Deep Learning Researchers Create System that Annotates Video

Video captioning has long been target for AI researchers. Now a team from Baidu and Perdue University have created a system that has achieved superior results using baseline datasets. Researchers working with recursive neural networks have made substantial gains in automatic video captioning.  
 
The sentence generator produces simple short sentence that describes a specific short video intervals and a paragraph generator then captures the inter-sentence dependency and combines it with the paragraph history, and outputs a new overarching paragraph that describes the action in the video.
 
The work was done at Baidu and Perdue University, and has been published in a paper online.
 
The system was tested using nearly 2000 short YouTube segments.
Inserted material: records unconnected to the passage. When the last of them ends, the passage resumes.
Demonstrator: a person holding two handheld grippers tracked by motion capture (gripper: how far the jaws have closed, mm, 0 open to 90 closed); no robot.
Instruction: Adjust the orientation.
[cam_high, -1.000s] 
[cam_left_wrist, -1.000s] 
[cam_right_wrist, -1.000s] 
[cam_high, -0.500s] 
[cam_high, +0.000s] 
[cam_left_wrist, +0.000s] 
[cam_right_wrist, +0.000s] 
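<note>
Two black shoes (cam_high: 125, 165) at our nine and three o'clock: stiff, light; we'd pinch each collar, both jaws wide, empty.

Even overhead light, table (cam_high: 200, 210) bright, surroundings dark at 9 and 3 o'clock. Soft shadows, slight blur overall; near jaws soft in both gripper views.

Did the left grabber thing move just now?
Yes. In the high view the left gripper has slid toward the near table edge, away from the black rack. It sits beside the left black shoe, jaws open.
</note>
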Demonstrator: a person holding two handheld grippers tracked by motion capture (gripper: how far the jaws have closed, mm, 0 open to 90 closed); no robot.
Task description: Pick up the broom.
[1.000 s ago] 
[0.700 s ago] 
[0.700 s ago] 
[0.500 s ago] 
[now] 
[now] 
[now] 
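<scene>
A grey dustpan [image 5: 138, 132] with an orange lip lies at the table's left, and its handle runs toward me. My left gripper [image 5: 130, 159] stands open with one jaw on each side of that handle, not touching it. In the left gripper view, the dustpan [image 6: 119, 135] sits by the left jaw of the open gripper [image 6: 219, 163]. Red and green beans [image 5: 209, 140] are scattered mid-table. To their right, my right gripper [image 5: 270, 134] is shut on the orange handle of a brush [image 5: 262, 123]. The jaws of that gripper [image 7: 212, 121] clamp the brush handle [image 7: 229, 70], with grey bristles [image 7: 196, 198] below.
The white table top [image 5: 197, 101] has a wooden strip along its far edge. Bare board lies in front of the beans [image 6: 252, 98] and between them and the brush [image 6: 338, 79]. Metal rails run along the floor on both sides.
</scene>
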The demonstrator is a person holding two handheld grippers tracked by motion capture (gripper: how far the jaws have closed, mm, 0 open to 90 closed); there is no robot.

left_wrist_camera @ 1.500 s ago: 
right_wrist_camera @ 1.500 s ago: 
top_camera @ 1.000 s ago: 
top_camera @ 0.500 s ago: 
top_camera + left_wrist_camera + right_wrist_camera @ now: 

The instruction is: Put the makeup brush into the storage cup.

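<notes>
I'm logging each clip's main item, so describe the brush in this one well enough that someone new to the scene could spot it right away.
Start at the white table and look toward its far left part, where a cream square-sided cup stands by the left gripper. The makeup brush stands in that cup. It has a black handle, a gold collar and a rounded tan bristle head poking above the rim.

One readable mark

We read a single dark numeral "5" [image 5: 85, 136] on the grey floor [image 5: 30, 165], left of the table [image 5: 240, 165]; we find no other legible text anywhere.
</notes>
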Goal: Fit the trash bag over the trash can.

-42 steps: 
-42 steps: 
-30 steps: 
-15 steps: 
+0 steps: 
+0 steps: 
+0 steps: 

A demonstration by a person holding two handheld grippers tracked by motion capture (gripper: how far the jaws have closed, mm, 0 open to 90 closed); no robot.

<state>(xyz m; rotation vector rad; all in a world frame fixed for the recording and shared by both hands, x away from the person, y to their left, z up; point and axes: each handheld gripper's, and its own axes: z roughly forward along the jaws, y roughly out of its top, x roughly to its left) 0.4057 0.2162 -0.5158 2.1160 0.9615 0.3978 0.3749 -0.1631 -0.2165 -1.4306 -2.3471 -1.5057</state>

Each video clip has been annotated with multiple parallel sentences by different Open Turk contributors. The researchers aslo used another 185 longer videos from the dataset, TACoS-MultiLevel,
 
"The experiments show that our approach is able to generate multiple sentences or a paragraph for a long video and achieves the state-of-the-art results on two large-scale datasets," conclude the researchers.
 
Compared to other results with YouTube and TACos-MultiLevel videos, the approach used by the researchers outperformed the two baseline methods by large margins. "We expect to have even better performance if our object localization is improved," claim the study authors.
 
Captioning videos automatically has a lot of potential applications. The ability to generate text descriptions for unconstrained video is important because not only it is a critical step towards machine intelligence, but also it has many applications in daily scenarios such as video retrieval, automatic video subtitling, and for aids for the blind.
 
Even though the approach used in the study is able to produce paragraphs for video and has achieved encouraging results, it is still quite limited in application.  The object detection routine has problems handling very small objects.
 
For instance it has a hard time when objects have similar shapes or appearances, like cucumbers and carrots or mangos and oranges. This is even more problematic when the objects are occluded, as is the case when a person is holding them.